TASK STATEMENT: The listing is to be reproduced in full, with no character altered.

%%

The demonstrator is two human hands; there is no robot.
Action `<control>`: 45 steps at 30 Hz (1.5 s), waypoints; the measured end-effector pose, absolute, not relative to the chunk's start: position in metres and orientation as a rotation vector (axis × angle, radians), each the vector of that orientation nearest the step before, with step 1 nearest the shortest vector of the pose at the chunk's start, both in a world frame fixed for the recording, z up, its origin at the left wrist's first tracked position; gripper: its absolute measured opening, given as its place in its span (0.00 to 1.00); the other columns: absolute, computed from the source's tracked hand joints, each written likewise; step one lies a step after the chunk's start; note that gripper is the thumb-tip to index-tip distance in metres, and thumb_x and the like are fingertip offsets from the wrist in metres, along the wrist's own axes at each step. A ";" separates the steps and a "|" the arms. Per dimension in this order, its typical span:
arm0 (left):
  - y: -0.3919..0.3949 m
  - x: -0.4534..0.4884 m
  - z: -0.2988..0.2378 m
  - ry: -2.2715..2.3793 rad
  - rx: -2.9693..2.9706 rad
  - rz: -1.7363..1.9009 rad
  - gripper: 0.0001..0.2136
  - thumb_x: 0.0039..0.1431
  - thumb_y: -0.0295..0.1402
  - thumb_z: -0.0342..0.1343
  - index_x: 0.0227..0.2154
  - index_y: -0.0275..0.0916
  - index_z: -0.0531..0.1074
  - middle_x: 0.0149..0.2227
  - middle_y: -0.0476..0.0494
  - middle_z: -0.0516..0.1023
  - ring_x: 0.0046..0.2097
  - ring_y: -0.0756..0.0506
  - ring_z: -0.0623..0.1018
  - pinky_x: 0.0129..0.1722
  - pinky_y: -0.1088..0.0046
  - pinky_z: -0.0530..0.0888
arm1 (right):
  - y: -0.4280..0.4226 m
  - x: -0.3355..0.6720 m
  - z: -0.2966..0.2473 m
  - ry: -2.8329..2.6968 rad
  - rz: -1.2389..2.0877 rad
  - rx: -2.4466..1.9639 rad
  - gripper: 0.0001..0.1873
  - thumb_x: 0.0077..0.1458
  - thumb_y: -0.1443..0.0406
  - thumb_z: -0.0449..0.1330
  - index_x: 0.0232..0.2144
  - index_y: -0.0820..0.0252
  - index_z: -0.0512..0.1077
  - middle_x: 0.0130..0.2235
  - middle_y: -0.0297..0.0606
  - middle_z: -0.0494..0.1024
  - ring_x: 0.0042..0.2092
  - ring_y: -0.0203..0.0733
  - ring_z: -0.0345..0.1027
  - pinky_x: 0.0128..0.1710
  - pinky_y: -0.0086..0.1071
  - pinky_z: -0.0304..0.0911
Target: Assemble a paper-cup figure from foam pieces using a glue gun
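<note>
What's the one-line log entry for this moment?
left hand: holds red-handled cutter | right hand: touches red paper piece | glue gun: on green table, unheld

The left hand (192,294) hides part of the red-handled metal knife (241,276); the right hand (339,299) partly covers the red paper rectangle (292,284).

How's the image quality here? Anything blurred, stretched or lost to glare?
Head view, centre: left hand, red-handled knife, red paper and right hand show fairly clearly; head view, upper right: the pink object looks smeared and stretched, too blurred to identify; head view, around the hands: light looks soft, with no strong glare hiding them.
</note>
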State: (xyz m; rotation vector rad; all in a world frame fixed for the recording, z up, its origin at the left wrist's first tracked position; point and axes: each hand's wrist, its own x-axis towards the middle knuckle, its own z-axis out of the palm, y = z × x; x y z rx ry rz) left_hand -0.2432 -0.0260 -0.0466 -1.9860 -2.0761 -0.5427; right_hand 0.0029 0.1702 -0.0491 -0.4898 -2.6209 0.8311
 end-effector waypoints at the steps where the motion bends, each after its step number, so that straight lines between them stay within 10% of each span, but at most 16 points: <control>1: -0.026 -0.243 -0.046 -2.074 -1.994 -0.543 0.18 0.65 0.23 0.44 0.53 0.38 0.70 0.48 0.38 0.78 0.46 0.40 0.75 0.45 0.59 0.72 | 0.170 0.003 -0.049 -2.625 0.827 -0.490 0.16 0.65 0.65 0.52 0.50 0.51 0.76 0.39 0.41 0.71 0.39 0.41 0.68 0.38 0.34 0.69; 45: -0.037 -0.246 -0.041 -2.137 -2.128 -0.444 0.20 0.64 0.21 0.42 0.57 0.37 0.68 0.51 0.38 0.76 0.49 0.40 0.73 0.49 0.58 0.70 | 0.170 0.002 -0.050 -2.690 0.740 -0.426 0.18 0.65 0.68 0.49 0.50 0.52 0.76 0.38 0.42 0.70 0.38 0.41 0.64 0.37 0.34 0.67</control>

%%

SOLVED PROBLEM:
The demonstrator is two human hands; there is no robot.
Action `<control>`: 45 steps at 30 Hz (1.5 s), waypoints; the measured end-effector pose, absolute, not relative to the chunk's start: position in metres and orientation as a rotation vector (axis × angle, radians), each the vector of that orientation nearest the step before, with step 1 nearest the shortest vector of the pose at the chunk's start, both in a world frame fixed for the recording, z up, its origin at the left wrist's first tracked position; gripper: its absolute measured opening, given as its place in its span (0.00 to 1.00); the other columns: absolute, computed from the source's tracked hand joints, each written likewise; step one lies a step after the chunk's start; note that gripper is the thumb-tip to index-tip distance in metres, and thumb_x and the like are fingertip offsets from the wrist in metres, along the wrist's own axes at each step. A ";" separates the steps and a "|" the arms. Per dimension in this order, its typical span:
arm0 (left):
  - y: -0.3919..0.3949 m
  - x: -0.4534..0.4884 m
  - z: -0.2988..0.2378 m
  - ry: -2.2715..2.3793 rad
  - rx: -2.9693..2.9706 rad
  - rz: -1.7363..1.9009 rad
  - gripper: 0.0001..0.2136
  - thumb_x: 0.0039..0.1431
  - thumb_y: -0.0295..0.1402
  - thumb_z: -0.0342..0.1343
  - index_x: 0.0227..0.2154
  - index_y: -0.0275..0.0916
  - index_z: -0.0531..0.1074
  - middle_x: 0.0149..0.2227
  - middle_y: -0.0476..0.0494
  - middle_z: -0.0516..0.1023
  - ring_x: 0.0046..0.2097
  - ring_y: -0.0756..0.0506
  - ring_z: -0.0623..0.1018
  - pinky_x: 0.0129..0.1722
  - pinky_y: -0.1088..0.0046
  - pinky_z: -0.0530..0.0888
arm1 (right):
  - y: -0.4280..0.4226 m
  - x: -0.3355..0.6720 m
  - z: -0.2966..0.2473 m
  - ry: -2.8329..2.6968 rad
  - rz: -1.2389..2.0877 rad
  - rx: -2.4466..1.9639 rad
  - gripper: 0.0001..0.1873
  - thumb_x: 0.0077..0.1458
  - thumb_y: -0.1443..0.0406
  - thumb_z: -0.0449..0.1330
  - index_x: 0.0232..0.2144
  - index_y: -0.0820..0.0252
  - index_z: -0.0512..0.1077
  - middle_x: 0.0130..0.2235
  - middle_y: -0.0297..0.0606
  - middle_z: -0.0494..0.1024
  - ring_x: 0.0042..0.2092
  - ring_y: -0.0203..0.0733
  - ring_z: -0.0345..0.1027
  - pinky_x: 0.0128..0.1710
  - pinky_y: -0.0086..0.1071
  - pinky_z: -0.0304..0.0911
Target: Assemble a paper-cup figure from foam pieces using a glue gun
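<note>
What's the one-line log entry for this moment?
left hand: holds red-handled cutter | right hand: touches red paper piece | glue gun: on green table, unheld

The left hand (192,294) hides part of the red-handled metal knife (241,276); the right hand (339,299) partly covers the red paper rectangle (292,284).

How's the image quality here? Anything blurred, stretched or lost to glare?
Head view, centre: left hand, red-handled knife, red paper and right hand show fairly clearly; head view, upper right: the pink object looks smeared and stretched, too blurred to identify; head view, around the hands: light looks soft, with no strong glare hiding them.
</note>
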State: (xyz m; rotation vector rad; all in a world frame fixed for the recording, z up, its origin at the left wrist's first tracked position; point and axes: each hand's wrist, its own x-axis towards the middle knuckle, its own z-axis out of the palm, y = z × x; x y z rx ry rz) left_hand -0.2432 -0.0260 -0.0466 -1.9860 -2.0761 -0.5427; right_hand 0.0029 0.1702 -0.0491 -0.4898 -2.6209 0.8311
 end-effector waypoints at the steps where the motion bends, each after its step number, so that straight lines between them stay within 10% of each span, but at most 16 points: <control>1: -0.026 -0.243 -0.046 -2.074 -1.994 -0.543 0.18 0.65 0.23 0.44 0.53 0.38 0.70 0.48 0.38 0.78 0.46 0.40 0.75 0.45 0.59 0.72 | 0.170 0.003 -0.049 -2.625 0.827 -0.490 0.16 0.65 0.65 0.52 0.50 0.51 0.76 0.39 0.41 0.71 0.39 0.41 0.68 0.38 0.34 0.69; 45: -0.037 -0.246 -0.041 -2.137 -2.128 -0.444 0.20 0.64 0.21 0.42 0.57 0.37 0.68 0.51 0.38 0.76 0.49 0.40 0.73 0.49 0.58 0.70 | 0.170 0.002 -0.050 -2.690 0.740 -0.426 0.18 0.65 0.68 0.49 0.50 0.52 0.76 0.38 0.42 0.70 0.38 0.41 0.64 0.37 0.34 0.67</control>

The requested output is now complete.